Saturday, June 25, 2011

I THOUGHT I WAS GOOD AT DEALING WITH DEATH. IT APPEARS THAT I AM NOT.

Royal Marines

Image via Wikipedia

The first death I ever witnessed was that of a motorcyclist descending a hill beside the common in Chalfonts Saint Peter in Buckinghamshire, England, who failed to make a turn, crashed into a wall, and broke his neck.

I was about five when it happened, and only a few yards away from the point of impact. I remember the crash, and the fact that his head was at a funny angle, but I don’t recall any blood. He was wearing a helmet and leathers. At that age, I didn’t know what death looked like, but he looked – and was – dead. I didn’t stick around. I went on home with my carton of cigarettes and told my mother what had happened. She didn’t believe a word.

Today, children aren’t allowed out by themselves at such an early age but that was then, and I had a fairly unusual mother. From the age of five I had been sent down to the village to buy her cigarettes. I normally bought them by the carton. I was known as “the little boy in the pith helmet who likes Craven A.” The pith helmet was a military affair, given to me by one of mother’s many boyfriends, which fitted me little better than a basin. But I loved it. The only outfit, that I know of, that wears such headgear today is the Royal Marines (see photo).

I am always feel mildly jealous when I see them in action. I thought I had the monopoly on such cool gear. The point of a pith helmet was to keep the sun off – scarcely a threat in England in those days. My helmet was made out of some kind of insulating cork composite, covered with cotton and a spike, and was wonderful in the rain. It was like wearing an umbrella.

Thereafter I considered myself as a person of experience and capable of dealing with death. When relatives and family friends died off, I wasn’t particularly phased. I was never taken to the funerals. Death was normally a line in a school letter; and remote. Face after face sort of faded away. I wasn’t entirely unaffected as the ranks thinned, but I rationalized that it was the natural order of things.

I dreaded my grandmother dying. She was the person I loved most and was closest to, and a constant support under any, and all, circumstances. She didn’t fuss and she didn’t nag. In times of crisis, violent or otherwise, she was as cool as a cucumber. When I was bought home at dawn by a police car after being mugged and injured by a gang in north London – we chased and caught them and they were imprisoned - she didn’t turn a hair. She merely helped me out my torn clothes, and cooked breakfast. She had been a nurse in WWI and an Air Raid Warden in WWII during the blitz in London so death and injury just went with the territory. When she died, my heart was broken. I knew life would never be the same; and it hasn’t been. 

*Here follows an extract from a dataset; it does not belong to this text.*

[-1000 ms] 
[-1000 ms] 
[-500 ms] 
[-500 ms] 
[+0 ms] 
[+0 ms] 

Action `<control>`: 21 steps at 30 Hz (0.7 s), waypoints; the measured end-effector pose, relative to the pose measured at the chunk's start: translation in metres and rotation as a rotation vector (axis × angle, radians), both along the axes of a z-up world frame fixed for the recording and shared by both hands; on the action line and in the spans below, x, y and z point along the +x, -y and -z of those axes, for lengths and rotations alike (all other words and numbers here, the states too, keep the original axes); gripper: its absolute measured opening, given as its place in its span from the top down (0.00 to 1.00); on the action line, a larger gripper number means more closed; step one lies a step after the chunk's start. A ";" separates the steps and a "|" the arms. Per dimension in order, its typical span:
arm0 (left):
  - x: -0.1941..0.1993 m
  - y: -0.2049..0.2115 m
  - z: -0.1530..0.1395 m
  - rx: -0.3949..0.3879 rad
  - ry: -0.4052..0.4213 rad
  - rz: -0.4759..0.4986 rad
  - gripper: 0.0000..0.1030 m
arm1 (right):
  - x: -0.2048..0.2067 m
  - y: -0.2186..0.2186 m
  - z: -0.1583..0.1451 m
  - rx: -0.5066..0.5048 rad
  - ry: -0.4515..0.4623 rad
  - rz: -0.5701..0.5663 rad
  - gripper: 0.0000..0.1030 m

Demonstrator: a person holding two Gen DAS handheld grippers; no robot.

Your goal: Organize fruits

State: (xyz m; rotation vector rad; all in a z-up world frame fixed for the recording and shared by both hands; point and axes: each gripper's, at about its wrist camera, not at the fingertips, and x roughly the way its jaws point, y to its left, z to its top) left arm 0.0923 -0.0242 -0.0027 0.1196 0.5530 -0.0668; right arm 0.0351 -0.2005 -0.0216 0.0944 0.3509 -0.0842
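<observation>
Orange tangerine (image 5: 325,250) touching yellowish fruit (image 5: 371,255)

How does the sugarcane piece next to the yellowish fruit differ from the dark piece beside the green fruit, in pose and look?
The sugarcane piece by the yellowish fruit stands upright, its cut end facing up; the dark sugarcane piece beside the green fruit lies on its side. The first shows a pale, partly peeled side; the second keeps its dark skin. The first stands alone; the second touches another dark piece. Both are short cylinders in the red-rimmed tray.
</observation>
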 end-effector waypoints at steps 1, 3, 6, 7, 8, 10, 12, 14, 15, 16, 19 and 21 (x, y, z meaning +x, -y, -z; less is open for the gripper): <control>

Over the years I’ve experienced death in various ways and in various forms but I have never had so many friends die as over the last six months. It started with Jo who killed herself as a small group of her friends, including me, stood around her bed. She was dying anyway, in enormous pain, so all she really did was chose the time and circumstances; and I salute her for that.

Since then, one more person who I knew well, has died in this building, as have five other friends elsewhere – mostly of cancer.

I guess I should accept all this with equanimity, but the truth is that the death of each friend has hit hard. It doesn’t fit my self-image. I like to think of myself as reasonable compassionate, but stoic.

I fear that is not the case. Perhaps, on balance, it’s  a good thing. But I still feel sad.